▶ _The task_:
Look through the records below and copy each line that includes the word "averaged".

▶ _Supplied material_:
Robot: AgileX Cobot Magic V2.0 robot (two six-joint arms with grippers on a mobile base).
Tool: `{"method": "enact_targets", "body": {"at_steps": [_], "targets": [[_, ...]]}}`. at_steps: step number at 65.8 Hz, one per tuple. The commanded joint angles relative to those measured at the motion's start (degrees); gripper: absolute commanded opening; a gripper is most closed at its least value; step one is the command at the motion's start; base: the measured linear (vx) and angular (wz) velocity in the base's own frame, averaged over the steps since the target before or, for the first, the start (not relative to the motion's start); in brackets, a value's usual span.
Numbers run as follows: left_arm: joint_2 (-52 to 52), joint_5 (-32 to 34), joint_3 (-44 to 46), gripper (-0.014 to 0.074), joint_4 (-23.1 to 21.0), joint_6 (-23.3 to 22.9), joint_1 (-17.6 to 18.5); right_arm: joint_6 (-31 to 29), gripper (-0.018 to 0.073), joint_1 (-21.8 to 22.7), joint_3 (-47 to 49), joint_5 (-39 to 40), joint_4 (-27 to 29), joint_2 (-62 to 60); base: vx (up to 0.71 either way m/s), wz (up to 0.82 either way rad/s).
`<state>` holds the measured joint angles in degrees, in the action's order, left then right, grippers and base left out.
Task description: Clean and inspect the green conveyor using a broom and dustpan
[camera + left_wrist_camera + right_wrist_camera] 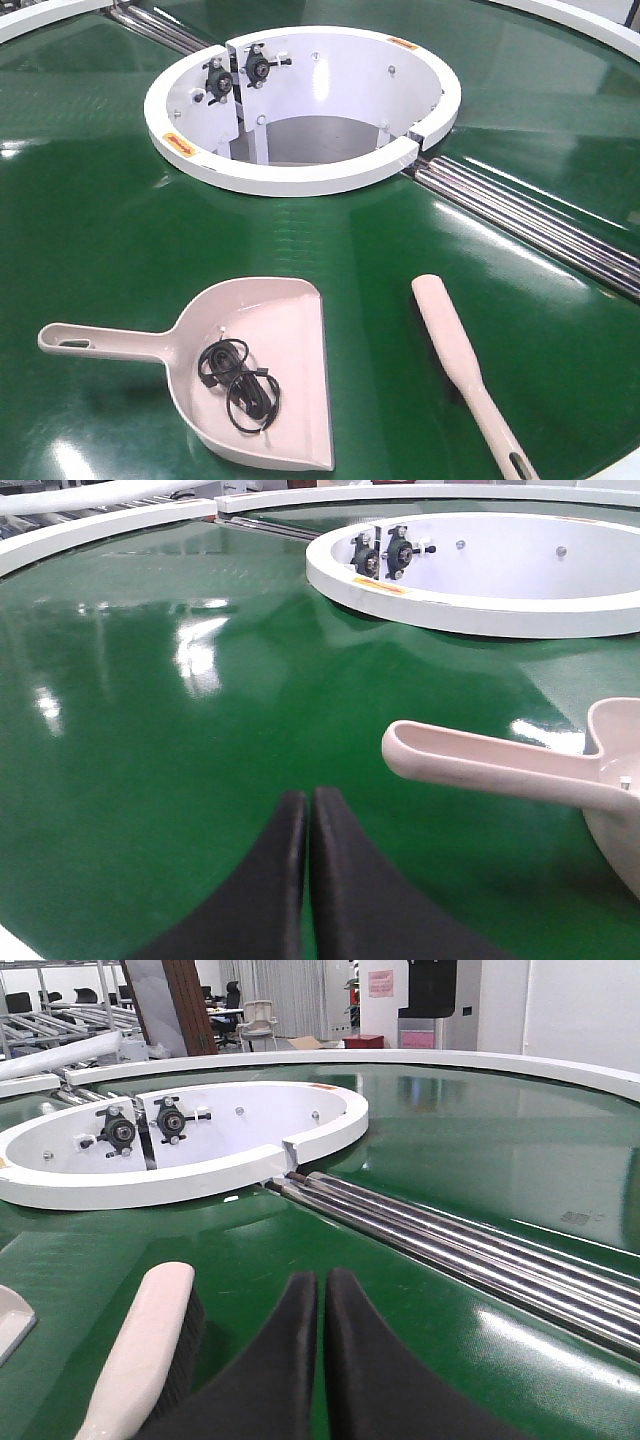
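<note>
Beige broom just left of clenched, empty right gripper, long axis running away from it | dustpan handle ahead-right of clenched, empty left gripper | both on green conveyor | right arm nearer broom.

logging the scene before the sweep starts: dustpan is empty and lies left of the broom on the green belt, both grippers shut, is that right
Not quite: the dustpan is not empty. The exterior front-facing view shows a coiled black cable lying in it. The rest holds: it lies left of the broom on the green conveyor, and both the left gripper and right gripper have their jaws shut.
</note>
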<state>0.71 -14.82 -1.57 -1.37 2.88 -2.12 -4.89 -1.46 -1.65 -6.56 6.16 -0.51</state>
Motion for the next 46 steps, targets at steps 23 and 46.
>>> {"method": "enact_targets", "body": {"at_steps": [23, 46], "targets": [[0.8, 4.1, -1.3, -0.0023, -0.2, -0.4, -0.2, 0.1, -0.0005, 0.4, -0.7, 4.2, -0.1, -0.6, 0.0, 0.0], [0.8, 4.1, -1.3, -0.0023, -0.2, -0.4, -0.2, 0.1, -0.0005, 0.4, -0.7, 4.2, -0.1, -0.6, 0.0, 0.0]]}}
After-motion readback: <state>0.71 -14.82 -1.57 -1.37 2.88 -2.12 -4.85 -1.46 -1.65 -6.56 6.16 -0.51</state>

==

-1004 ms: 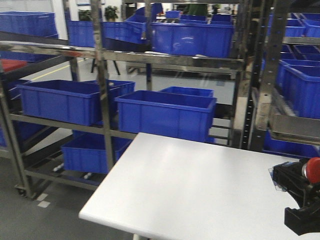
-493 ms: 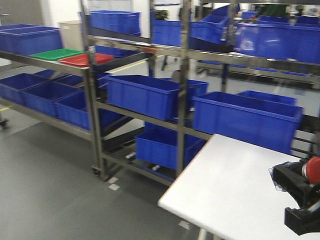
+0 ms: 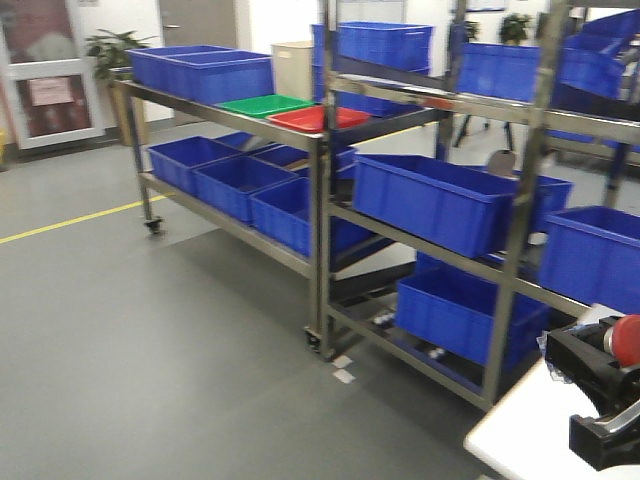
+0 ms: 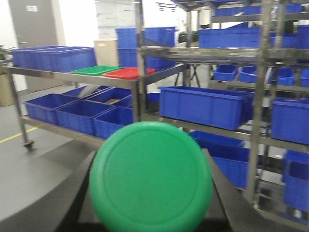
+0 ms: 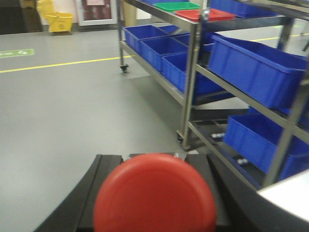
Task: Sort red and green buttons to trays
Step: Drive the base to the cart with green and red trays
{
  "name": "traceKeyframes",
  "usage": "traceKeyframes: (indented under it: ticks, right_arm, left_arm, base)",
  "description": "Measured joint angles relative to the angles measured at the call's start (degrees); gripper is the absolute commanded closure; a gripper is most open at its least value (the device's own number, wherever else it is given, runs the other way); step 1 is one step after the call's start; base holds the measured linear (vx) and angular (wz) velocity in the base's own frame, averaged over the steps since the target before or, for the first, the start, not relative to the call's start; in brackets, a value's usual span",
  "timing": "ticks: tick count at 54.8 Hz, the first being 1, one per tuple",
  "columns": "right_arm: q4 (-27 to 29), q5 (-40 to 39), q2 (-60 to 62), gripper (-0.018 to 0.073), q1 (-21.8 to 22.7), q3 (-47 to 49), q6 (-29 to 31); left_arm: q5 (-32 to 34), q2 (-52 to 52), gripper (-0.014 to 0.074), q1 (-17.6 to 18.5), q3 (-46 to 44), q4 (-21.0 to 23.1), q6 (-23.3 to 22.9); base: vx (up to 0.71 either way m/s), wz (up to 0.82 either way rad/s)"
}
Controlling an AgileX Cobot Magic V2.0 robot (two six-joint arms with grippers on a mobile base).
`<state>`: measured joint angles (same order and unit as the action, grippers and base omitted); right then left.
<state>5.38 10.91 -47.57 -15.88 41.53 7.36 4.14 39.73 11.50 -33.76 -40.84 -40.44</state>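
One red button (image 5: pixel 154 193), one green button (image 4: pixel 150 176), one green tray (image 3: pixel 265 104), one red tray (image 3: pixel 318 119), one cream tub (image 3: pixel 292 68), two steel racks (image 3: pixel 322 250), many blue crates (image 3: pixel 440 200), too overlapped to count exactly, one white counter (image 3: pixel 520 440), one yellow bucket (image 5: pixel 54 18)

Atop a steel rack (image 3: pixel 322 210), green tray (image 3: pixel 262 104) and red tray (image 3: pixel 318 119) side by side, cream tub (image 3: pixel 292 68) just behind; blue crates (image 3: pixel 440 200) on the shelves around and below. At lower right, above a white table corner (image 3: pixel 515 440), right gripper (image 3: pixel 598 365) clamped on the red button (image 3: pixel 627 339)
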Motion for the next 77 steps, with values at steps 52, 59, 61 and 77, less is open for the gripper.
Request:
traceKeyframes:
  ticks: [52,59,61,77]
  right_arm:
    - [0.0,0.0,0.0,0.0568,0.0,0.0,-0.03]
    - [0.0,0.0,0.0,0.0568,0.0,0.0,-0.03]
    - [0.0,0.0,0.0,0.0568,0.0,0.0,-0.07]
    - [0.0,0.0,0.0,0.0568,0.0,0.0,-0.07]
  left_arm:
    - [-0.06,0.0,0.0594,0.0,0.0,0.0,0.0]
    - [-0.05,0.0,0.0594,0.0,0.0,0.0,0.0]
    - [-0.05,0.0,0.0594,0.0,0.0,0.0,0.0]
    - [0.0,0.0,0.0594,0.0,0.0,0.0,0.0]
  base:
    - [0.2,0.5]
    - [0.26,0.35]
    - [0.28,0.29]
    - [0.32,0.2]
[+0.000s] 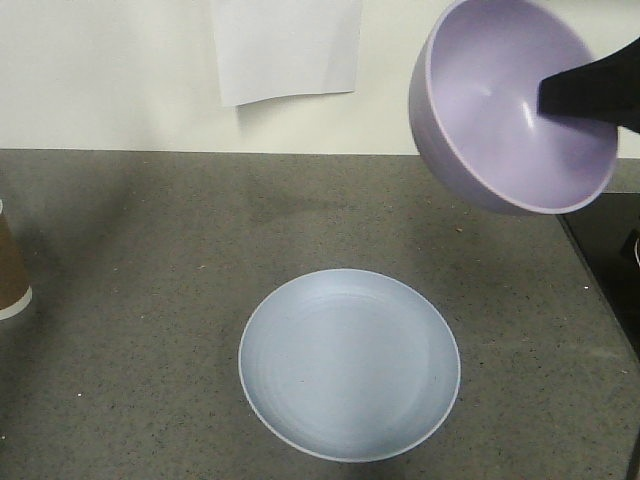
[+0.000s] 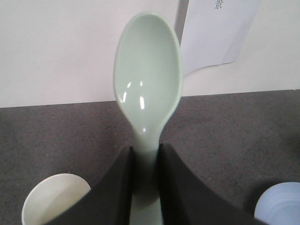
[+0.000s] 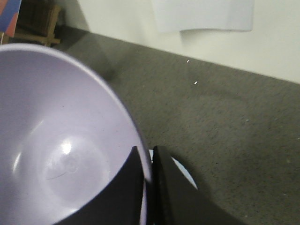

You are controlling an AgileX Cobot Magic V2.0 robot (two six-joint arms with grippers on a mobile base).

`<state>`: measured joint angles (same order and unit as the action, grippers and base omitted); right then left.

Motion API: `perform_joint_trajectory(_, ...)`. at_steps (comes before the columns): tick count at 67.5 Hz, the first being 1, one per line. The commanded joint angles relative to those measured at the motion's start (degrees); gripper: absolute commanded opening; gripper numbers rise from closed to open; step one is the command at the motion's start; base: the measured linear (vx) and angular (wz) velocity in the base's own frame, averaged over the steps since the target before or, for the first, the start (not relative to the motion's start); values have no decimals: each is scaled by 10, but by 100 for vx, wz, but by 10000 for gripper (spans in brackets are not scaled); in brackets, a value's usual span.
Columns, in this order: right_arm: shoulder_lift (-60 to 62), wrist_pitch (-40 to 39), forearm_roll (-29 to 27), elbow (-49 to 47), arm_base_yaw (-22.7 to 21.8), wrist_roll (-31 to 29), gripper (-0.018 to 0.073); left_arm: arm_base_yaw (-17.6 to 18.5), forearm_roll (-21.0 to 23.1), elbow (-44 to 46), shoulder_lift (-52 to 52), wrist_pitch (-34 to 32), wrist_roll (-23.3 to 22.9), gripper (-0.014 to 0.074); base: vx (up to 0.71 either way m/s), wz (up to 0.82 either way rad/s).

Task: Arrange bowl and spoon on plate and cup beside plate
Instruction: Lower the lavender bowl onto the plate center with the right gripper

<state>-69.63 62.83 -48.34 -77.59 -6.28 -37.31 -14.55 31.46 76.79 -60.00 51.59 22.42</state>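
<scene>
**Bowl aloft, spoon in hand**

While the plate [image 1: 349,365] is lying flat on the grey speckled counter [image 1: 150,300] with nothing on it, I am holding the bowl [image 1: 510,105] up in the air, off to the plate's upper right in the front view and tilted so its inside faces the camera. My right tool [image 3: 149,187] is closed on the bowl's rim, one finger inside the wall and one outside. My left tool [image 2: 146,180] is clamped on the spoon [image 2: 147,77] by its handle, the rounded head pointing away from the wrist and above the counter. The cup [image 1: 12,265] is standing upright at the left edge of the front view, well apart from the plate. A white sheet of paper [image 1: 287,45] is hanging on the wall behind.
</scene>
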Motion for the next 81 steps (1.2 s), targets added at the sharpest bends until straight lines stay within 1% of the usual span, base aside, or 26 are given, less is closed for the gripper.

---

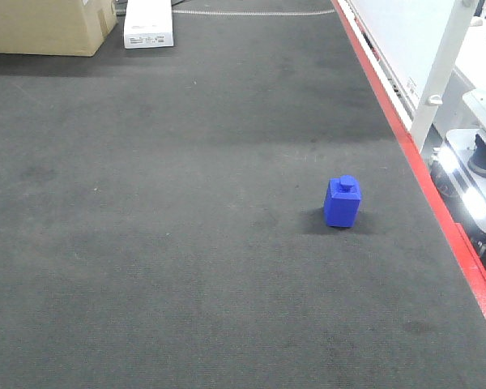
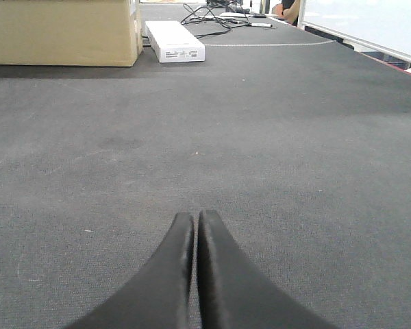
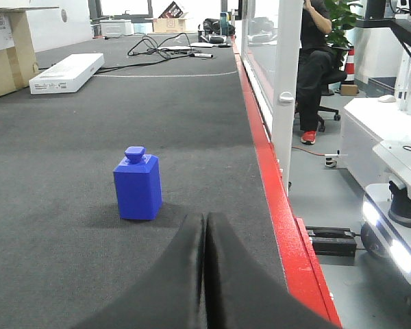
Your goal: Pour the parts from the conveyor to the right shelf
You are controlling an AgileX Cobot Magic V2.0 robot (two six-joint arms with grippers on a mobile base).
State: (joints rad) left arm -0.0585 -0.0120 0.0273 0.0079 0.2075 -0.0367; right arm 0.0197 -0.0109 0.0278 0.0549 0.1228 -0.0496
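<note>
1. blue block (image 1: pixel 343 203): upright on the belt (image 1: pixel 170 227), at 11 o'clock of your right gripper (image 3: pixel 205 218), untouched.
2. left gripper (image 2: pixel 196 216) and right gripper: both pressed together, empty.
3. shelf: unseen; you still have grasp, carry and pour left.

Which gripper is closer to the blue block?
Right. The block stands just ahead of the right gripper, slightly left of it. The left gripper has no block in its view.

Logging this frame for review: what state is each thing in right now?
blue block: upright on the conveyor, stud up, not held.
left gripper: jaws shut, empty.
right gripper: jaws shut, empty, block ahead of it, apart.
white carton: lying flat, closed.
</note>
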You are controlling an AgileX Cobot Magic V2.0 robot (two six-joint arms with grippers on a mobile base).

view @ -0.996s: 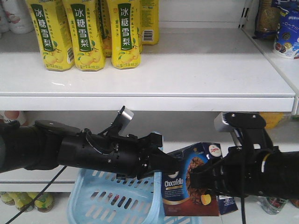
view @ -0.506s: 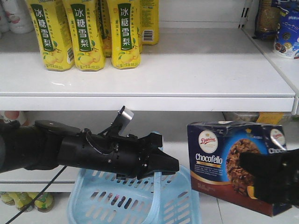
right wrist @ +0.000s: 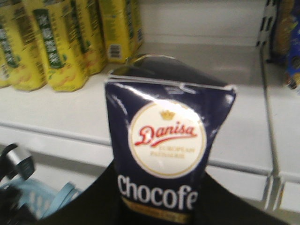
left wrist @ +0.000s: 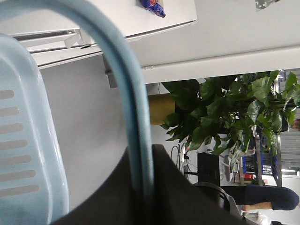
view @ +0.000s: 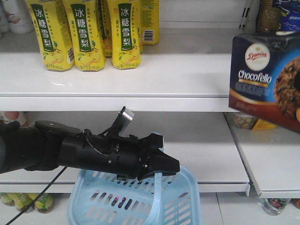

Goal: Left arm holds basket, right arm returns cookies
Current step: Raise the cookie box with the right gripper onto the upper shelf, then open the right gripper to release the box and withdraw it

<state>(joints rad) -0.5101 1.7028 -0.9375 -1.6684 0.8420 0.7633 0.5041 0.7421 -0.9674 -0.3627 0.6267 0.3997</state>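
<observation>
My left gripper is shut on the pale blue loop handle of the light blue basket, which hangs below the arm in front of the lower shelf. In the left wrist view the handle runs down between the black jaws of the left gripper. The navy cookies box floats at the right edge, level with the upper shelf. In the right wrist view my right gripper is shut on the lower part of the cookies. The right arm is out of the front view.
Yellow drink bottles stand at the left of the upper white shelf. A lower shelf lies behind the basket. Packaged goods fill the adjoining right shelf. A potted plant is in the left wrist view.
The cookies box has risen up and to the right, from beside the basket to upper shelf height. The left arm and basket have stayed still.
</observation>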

▶ _Solution_:
Tool: `{"method": "enact_targets", "body": {"at_steps": [_], "targets": [[_, ...]]}}`. at_steps: step number at 65.8 Hz, one per tuple. The commanded joint angles relative to those measured at the motion's start (degrees); gripper: absolute commanded opening; a gripper is most closed at its least value; step one is the command at the motion's start; base: the measured linear (vx) and angular (wz) velocity in the base's own frame, averaged over the steps since the target before or, for the first, the start (not relative to the motion's start); in brackets, a value's usual span.
  "description": "Measured joint angles relative to the angles measured at the call's start (degrees); gripper is the absolute commanded closure; a gripper is most open at its least value (the device's own number, wherever else it is given, runs the other way); step 1 is one step after the call's start; base holds the measured linear (vx) and angular (wz) velocity in the base's own frame, averaged over the steps since the target before or, for the first, the start, not relative to the call's start; in brackets, a value's usual span",
Motion API: `perform_joint_trajectory(_, ...)`. at_steps (comes before the columns): tick count at 67.5 Hz, the first being 1, one per line. The commanded joint angles relative to those measured at the motion's start (degrees); gripper: absolute commanded opening; gripper numbers rise from closed to open; step one is the command at the motion's start; base: the measured linear (vx) and angular (wz) velocity in the base's own frame, averaged over the steps since the target before or, for the first, the start (not relative to the motion's start); values have no decimals: each is scaled by 10, but by 100 for vx, wz, but by 10000 for gripper (spans in brackets are not scaled); in brackets, a value's usual span.

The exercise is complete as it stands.